President Bouteflika Asks Algerians to Brace for Austerity Measures
Algeria’s living-dead President Abdelaziz Bouteflika gave an address on the occasion of his country’s Independence Day asking citizens to prepare for tough times ahead as state coffers dwindle.
Bouteflika urged the Algerian people to prepare for the pinch of economic reality as the state will cut vital subsidies and increase taxes. The speech clearly revealed the fragility of the Algerian economy and its vulnerability to international oil and gas price volatility.
Algeria’s ailing President, who took power in 1999, failed to oversee genuine reform that could have achieved a diversification of the Algerian economy away from oil and gas, which represent 98% of total exports. 18 years after he took office, Algeria faces the same dilemma of the beginning of the 1990s when the country depleted its reserves and had to resort to foreign debt before plunging into a decade of devastating civil war.
Instead of blaming the current crisis on a lack of reform during the era of expensive oil, Bouteflika rather ascribes the crisis to external factors trigerring a “severe decrease” of revenues and necessitating “reforms” that should “be accepted by citizens”.

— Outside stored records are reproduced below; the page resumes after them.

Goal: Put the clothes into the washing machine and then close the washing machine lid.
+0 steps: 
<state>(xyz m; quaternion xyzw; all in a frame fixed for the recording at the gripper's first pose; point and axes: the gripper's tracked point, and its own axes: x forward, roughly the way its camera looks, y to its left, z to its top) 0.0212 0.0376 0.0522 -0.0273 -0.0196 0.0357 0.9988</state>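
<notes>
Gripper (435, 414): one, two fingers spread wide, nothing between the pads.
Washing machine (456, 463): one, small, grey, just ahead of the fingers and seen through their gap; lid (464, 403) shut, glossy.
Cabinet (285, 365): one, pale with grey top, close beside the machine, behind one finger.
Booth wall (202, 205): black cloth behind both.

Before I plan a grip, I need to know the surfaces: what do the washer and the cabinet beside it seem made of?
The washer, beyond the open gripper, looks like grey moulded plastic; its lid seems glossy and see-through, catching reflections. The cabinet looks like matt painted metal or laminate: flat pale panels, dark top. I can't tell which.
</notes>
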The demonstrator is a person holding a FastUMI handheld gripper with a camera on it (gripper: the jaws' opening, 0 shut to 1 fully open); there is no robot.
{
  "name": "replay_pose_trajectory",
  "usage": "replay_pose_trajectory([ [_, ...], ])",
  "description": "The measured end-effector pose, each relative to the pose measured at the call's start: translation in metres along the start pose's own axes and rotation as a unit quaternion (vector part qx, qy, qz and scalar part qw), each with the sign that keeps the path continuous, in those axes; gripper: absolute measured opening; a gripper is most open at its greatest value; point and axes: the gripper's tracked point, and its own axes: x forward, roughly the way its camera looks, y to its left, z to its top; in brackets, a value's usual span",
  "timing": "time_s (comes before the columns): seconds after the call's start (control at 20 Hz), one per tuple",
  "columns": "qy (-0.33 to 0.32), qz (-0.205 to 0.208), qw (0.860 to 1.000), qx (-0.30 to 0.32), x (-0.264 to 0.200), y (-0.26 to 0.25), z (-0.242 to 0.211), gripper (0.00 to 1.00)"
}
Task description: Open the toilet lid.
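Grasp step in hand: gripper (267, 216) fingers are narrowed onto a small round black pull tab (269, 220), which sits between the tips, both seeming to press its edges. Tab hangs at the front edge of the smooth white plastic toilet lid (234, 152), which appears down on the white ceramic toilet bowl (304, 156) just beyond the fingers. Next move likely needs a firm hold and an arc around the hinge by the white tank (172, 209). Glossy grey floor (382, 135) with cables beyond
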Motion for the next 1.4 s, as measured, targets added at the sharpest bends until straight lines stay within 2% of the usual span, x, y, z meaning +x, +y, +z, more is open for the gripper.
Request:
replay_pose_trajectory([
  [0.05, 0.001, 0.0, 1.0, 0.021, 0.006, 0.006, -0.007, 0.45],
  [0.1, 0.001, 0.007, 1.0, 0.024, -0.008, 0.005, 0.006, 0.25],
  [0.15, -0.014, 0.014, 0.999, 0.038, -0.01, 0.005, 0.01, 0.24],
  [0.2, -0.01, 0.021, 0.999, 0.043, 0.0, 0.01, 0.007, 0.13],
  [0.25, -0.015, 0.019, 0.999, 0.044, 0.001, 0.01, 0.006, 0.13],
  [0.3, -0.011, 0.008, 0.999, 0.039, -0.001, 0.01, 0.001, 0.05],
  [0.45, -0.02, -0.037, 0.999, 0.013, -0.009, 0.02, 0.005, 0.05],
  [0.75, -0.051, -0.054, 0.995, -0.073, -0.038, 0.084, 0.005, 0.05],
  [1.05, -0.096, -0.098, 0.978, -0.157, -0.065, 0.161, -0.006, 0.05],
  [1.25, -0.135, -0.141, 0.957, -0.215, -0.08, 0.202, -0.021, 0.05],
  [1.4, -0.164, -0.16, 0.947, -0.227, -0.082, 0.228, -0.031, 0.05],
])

As Algeria continues to import more than what it exports, the President noted that foreign reserves kept steadily shrinking to stand at a mere $100 billion, down from $200 billion in 2012, $194 billion in 2013 and $114 billion by the end of 2016.
Yet, as Algerian President asks citizens to accept austerity measures, he maintained lavish spending on armament. Algeria spent $1.686 billion on defense that is a 0.4% increase compared to last year, Stockholm International Peace Research Institute (Sipri) said in its latest report on global military expenditures.

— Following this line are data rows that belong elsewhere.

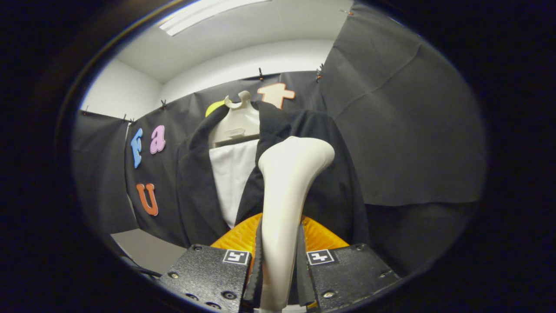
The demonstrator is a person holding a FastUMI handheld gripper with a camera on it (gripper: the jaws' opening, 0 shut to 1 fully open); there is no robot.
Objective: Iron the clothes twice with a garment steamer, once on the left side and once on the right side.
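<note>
A white garment steamer (289,182) stands up between my fingers, its handle clamped by both pads and its wide head pointing at the clothes. My gripper (280,256) is shut on that handle. Just beyond the steamer head hangs a dark jacket (330,174) on a pale hanger (236,119), with a white shirt front (232,174) showing in the jacket's opening. The steamer head sits over the jacket's right half, close to its lapel. I cannot tell whether the head touches the cloth.
Black cloth (404,121) lines the booth behind and to the right of the jacket. A grey surface (145,248) lies low to the left of the fingers. A white wall and a ceiling light (204,17) are above the cloth.
</note>
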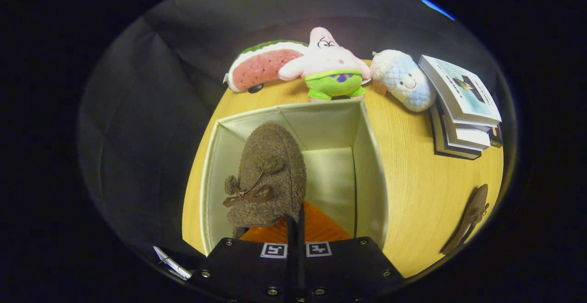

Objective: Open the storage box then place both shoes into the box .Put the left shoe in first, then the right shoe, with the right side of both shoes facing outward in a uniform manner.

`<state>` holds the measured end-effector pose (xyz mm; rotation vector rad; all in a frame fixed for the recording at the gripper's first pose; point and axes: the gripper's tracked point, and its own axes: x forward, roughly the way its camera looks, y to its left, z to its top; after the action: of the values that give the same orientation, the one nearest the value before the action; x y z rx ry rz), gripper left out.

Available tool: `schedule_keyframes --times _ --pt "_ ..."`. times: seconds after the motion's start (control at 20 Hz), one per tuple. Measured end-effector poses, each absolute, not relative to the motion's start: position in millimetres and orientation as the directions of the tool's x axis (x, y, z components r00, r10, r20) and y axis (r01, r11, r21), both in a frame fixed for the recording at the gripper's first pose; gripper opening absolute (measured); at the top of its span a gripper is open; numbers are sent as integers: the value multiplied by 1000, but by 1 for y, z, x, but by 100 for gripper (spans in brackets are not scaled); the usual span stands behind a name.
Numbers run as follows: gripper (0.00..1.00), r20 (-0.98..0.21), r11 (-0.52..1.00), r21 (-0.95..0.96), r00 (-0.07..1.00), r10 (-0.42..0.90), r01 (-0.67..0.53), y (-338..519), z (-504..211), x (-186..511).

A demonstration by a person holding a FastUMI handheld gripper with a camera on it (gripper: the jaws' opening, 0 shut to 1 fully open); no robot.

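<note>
The gripper (296, 229) hangs over the open storage box (367, 156), fingers clenched on the heel rim of a fuzzy brown shoe (270, 174) inside the box. It looks soft and light, so that rim suits pinching. The second shoe (470, 218) lies right of the box.

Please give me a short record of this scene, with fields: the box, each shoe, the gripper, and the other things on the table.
storage box: open, cream fabric, on wooden table
held shoe: brown fuzzy, bow on top, over the box's left half
gripper: fingers shut on the shoe's rear edge
second shoe: on table, right of box
beyond box: watermelon plush, pink star plush, pale blue plush, stack of books
</note>
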<state>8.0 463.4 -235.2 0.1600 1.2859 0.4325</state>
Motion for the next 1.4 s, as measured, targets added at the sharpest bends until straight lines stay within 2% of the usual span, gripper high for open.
schedule_keyframes --times 0.45,0.65,0.8,0.85,0.95,1.05,1.2,1.4 --pt "1 -938 936 273 153 310 -224 493 -294 -5" --pt "2 -927 918 320 125 355 -233 501 -304 -10" --pt "18 -916 900 343 115 384 -270 500 -289 -14" --pt "34 -911 895 345 131 392 -281 498 -279 -13" --pt "53 -902 888 352 145 406 -295 493 -260 -16" --pt "61 -879 875 386 170 445 -294 491 -234 -17" --pt "65 -841 855 424 221 494 -298 476 -195 -13" --pt "65 -798 846 445 299 523 -293 432 -155 -5"
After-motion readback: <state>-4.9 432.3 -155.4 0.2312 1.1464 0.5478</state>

Algeria’s 2017 appropriation bill was calculated on an oil price of 50 dollars per barrel, while the IMF estimates that Algeria needs a barrel price of $110 to maintain macro-economic balance at a moment economic analysts warn of an upcoming budget crisis if oil prices remain at the current levels of around $50 per barrel.

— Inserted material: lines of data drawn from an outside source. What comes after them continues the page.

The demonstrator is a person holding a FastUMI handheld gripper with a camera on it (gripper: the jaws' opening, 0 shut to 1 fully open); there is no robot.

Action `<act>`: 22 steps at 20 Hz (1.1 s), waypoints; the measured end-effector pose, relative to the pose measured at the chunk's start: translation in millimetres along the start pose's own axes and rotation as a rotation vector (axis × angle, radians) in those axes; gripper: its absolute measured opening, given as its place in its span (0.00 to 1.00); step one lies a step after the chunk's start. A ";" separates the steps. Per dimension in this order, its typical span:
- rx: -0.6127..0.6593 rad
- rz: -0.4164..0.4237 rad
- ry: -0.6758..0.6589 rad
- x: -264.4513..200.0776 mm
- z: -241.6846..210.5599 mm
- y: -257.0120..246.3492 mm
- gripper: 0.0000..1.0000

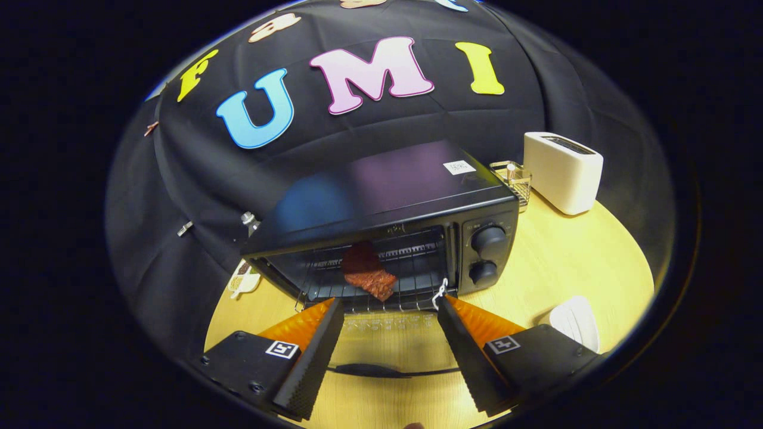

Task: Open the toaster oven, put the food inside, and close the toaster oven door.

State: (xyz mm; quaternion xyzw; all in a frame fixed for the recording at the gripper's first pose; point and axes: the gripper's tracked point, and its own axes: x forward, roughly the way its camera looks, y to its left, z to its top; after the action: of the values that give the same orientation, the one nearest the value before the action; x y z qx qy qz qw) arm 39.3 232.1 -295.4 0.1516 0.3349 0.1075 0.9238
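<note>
I held the tool [387, 310] released before the boxy black toaster oven [387, 202], its glass door [381, 351] down, ridged reddish food [368, 271] on its wire rack [357, 286].

gripper [387, 310]: two wedge-shaped fingers with ribbed inner faces.
finger mounts: black blocks, each bearing a square fiducial tag; screws on the block at 7 o'clock.

Black toaster oven [387, 196]; reddish-brown food [368, 271], seemingly; white toaster [563, 173].
</note>
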 end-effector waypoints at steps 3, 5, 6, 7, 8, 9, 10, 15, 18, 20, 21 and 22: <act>-0.036 -0.003 0.039 -12.9 -18.6 5.2 0.98; -0.049 -0.019 0.071 -19.1 -35.6 5.5 0.98; -0.052 -0.022 0.090 -20.6 -45.3 6.2 0.98; -0.056 -0.030 0.114 -21.2 -55.7 6.0 0.98; -0.060 -0.033 0.138 -22.9 -67.1 5.2 0.98; -0.064 -0.039 0.164 -22.5 -77.6 4.5 0.98; -0.068 -0.040 0.185 -23.0 -87.6 5.5 0.98; -0.126 -0.037 0.281 -15.7 -132.0 12.8 0.99; -0.157 -0.057 0.339 -4.3 -153.5 17.2 0.99; -0.165 -0.081 0.377 -0.7 -163.8 16.3 0.99; -0.152 -0.091 0.391 3.0 -167.5 16.1 0.99; -0.134 -0.095 0.401 7.3 -171.1 18.8 0.99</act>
State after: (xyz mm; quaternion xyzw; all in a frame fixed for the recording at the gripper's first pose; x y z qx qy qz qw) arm -68.4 287.4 -417.9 0.0496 0.5110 0.1136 0.8506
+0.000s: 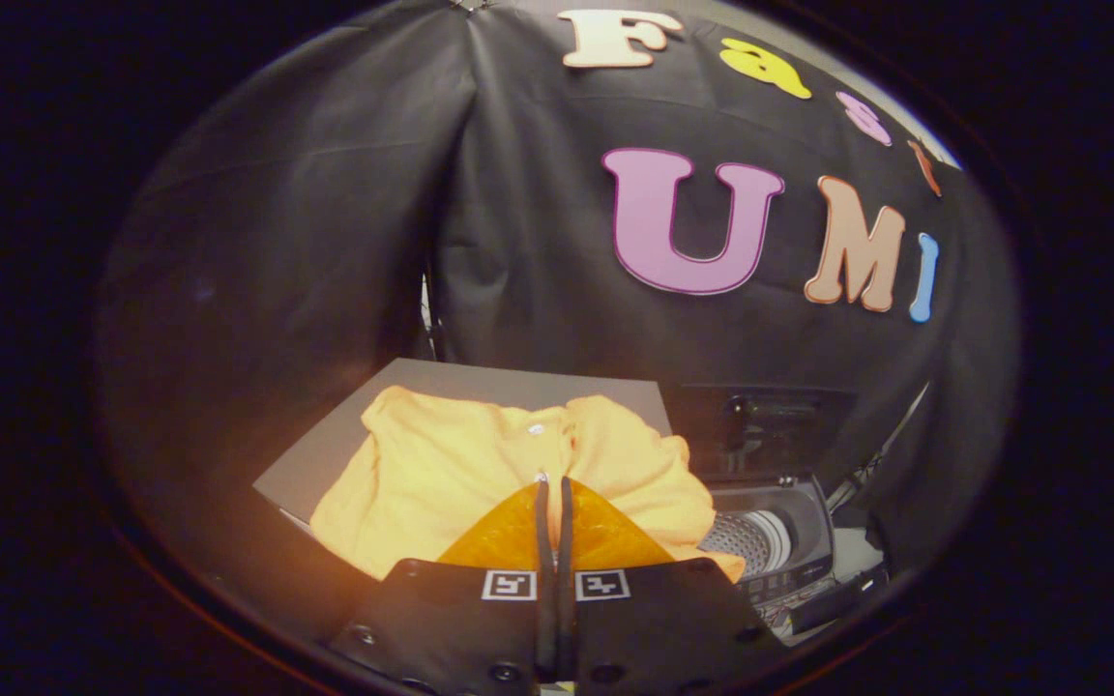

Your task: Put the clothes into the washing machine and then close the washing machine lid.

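Washing machine [770, 541] open; fingers [542, 512] together above clothes [441, 464].

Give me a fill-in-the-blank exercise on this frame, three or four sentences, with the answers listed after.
1. The yellow garment lies on a grey ____.
2. The lid of the washing machine stands ____.
3. The gripper has its fingers ____, tips just above the garment.
4. Beside the garment, the machine's ____ shows through its top opening.

Missing words: board; open; shut; drum
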The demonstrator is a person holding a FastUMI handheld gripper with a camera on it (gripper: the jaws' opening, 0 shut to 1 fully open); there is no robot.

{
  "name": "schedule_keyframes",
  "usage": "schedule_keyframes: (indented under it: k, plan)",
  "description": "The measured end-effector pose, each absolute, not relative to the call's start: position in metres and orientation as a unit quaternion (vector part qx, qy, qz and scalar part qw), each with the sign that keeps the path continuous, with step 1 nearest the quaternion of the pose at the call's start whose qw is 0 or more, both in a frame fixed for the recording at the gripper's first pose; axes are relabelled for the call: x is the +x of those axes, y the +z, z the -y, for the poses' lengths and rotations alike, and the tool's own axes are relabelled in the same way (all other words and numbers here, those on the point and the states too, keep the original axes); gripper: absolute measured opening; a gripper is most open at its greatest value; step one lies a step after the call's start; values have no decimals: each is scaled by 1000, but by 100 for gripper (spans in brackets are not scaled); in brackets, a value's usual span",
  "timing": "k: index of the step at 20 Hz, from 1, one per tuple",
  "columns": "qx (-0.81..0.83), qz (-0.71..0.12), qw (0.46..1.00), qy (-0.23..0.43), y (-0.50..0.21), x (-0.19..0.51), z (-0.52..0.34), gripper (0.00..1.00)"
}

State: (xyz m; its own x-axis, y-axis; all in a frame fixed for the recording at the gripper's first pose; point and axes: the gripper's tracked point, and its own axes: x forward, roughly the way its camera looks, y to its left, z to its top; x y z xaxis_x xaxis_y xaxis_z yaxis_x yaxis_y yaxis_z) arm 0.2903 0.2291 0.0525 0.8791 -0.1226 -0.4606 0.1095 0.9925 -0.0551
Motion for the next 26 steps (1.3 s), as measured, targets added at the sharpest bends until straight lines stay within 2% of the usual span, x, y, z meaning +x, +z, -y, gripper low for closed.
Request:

In his speech, Bouteflika seems to be preparing the Algerian public opinion for a new wave of austerity measures as Algiers is no longer capable of maintaining the same public spending spree due to the growing budget deficit since oil prices fell from about 119 dollars a barrel in 2013 to a mere 50 to 40 dollars a barrel.
In all sectors of the public service (electricity, gas, water, rail transport, telecommunications), tariffs have been kept at levels lower than the cost of operations for more than a decade for social considerations. Now, the Algerian government can no longer maintain its generous handouts, threatening the erosion of a fragile social peace.
Trimming public spending and raising revenue through VAT and taxes on electricity, fuel and tobacco have so far provoked unrest, with rioters in the eastern city of Bejaia, clashing with police and torching of state buses at the start of January 2017.
The violence highlights the risks for Algerian authorities if they alter the subsidy system that serves as a means of buying social peace disguised as a so-called policy of even distribution of wealth, but aims in the end at perpetuating the absolutist regime, which is tightly controlled by the omnipresent and powerful army.
In the absence of economic reforms to breakaway with the rentier structure of the Algerian economy, the country is running out of time and money as it remains dependent almost entirely on earnings from oil revenues.
The Algerian government released its 2030 vision for economic development, dubbed “New Growth Model,” meant to attract investments to compensate for the collapse in oil prices.
However, the proposed reforms in the new economic growth model seem to ignore the widespread corruption that affected almost all large-scale projects in Algeria.
Flagship development project, such as the East-West Highway, fell victim to the national corruption malaise. Originally allocated a budget of $6bn, rampant graft saw the highway eventually completed for a price of almost $15 billion, making it mile for mile the most expensive road in the world.
To make matters worse, Algeria continues to squander significant resources on the so-called Bouteflika mosque. The $1.4 billion price tag on the mosque, with a capacity for 250,000 worshippers and the world’s tallest minaret, has diverted funds away from health care and social services.
Algeria’s social peace is on the verge of collapse. In the absence of reforms and the continuation of the authoritarian status-quo, Algeria is experiencing times of severe uncertainty where a mix of imploding demography, unemployed youth, languishing oil prices, regional turmoil and latent militant groups make the country a tinderbox waiting to explode.